Mistrust in medical institutions, often due to previous negative experiences (e.g., misdiagnosis, poor treatment, discrimination), and low quality of services in overcrowded public hospitals. This mistrust discourages individuals from seeking medical care, particularly in marginalised communities. Many individuals do not recognise early disease symptoms. They are often unaware of preventive measures (e.g., vaccines, screenings) and rely on misinformation spread via social media. For instance, vaccine hesitancy driven by myths about side effects has slowed immunisation efforts for diseases like COVID-19 and polio.

Raising awareness through community-driven health campaigns can significantly improve health-seeking behavior. Strategies include using radio, TV, and social media to share health information. Conducting door-to-door education by trained female community health volunteers (FCHVs) and involving local influencers (religious leaders, teachers, and traditional healers) to build trust significantly improves health seeking behaviours. 

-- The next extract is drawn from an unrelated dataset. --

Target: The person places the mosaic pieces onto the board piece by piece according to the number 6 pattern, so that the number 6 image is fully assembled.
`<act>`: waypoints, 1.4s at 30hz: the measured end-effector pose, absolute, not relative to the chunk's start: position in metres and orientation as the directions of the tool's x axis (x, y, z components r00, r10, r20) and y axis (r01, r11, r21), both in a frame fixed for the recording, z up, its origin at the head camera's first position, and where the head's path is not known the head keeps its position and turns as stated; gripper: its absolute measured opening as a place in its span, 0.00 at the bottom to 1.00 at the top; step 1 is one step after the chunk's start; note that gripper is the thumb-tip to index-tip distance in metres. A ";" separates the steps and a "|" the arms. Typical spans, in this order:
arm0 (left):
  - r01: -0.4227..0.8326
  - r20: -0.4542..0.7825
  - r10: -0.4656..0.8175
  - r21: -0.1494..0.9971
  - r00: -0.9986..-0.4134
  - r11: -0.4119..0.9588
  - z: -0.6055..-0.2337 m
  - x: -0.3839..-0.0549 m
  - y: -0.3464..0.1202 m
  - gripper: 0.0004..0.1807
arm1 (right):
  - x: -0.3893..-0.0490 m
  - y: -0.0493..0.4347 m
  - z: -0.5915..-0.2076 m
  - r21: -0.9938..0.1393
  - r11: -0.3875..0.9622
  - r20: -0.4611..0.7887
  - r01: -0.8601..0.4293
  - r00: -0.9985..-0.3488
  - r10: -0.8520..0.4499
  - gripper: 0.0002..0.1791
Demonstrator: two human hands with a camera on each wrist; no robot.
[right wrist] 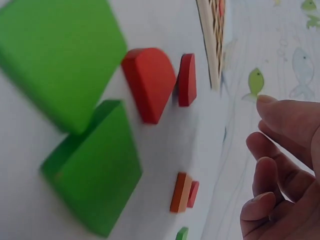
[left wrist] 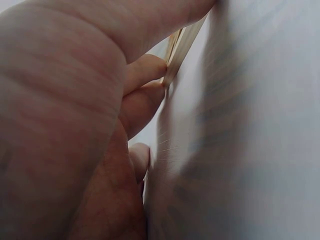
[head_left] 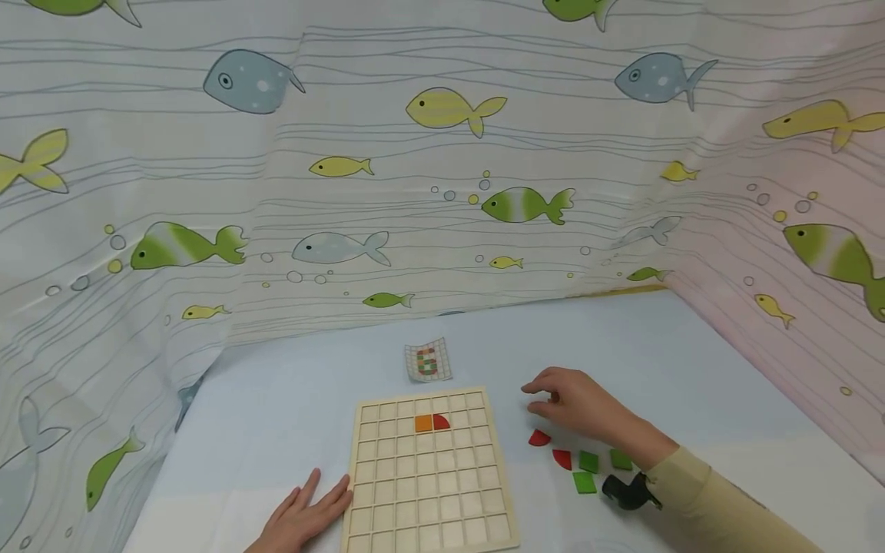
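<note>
A pale wooden grid board [head_left: 429,484] lies on the table. An orange square tile [head_left: 423,423] and a red quarter-circle tile [head_left: 441,422] sit side by side in its upper cells. My left hand [head_left: 304,513] rests flat with spread fingers, its fingertips touching the board's left edge. Above the table, right of the board, hovers my right hand [head_left: 577,399], fingers loosely bent and nothing between them. Near it lie a red quarter-circle [right wrist: 150,82], another thin red piece [right wrist: 187,80] and green square tiles [right wrist: 100,172]. An orange tile [right wrist: 180,192] shows farther off in the right wrist view.
A small pattern card [head_left: 427,361] with a coloured figure on a grid lies behind the board. Around the table hangs a fish-print cloth [head_left: 442,223]. A black device [head_left: 631,491] is strapped under the right wrist.
</note>
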State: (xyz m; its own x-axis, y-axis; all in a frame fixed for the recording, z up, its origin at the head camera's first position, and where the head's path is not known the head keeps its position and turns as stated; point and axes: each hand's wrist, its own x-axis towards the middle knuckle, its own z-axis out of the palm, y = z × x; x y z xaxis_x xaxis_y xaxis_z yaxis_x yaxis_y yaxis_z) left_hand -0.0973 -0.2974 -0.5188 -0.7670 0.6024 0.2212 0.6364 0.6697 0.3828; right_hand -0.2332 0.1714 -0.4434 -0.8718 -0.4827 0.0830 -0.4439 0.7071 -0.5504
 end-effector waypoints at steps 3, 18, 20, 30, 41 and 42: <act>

Accessible and affordable primary healthcare encourages timely health-seeking behaviour. Key interventions include expanding rural clinics to reduce travel distances, providing subsidised or free healthcare for vulnerable populations and hiring and training community health volunteers to bridge gaps in medical access. Telemedicine and mobile health apps can reduce barriers to healthcare access by providing remote consultations, reducing the need for physical travel, and sending SMS reminders for vaccinations and check-ups.

Financial barriers

To overcome financial barriers, governments should expand universal health coverage (UHC) to ensure affordability and provide subsidised transportation for medical visits in rural areas. Public health campaigns should normalise mental health discussions to encourage psychiatric care, address stigma due to neglected tropical diseases (NTDs) by highlighting treatment success stories, counter vaccine misinformation with evidence-based communication.

Improving health-seeking behaviour is essential for public health. It reduces disease burdens, improves treatment outcomes, and enhances preventive care. However, achieving this requires addressing cultural, economic, and structural barriers through community-driven education and awareness campaigns, accessible and affordable primary healthcare services, digital health innovations and financial incentives, and by stigma reduction and trust-building measures. Governments, healthcare providers, and civil society must work together to create health-literate, empowered communities that seek timely and appropriate medical care. Investing in health-seeking behaviour improvements is not just a public health priority, it is a human rights imperative.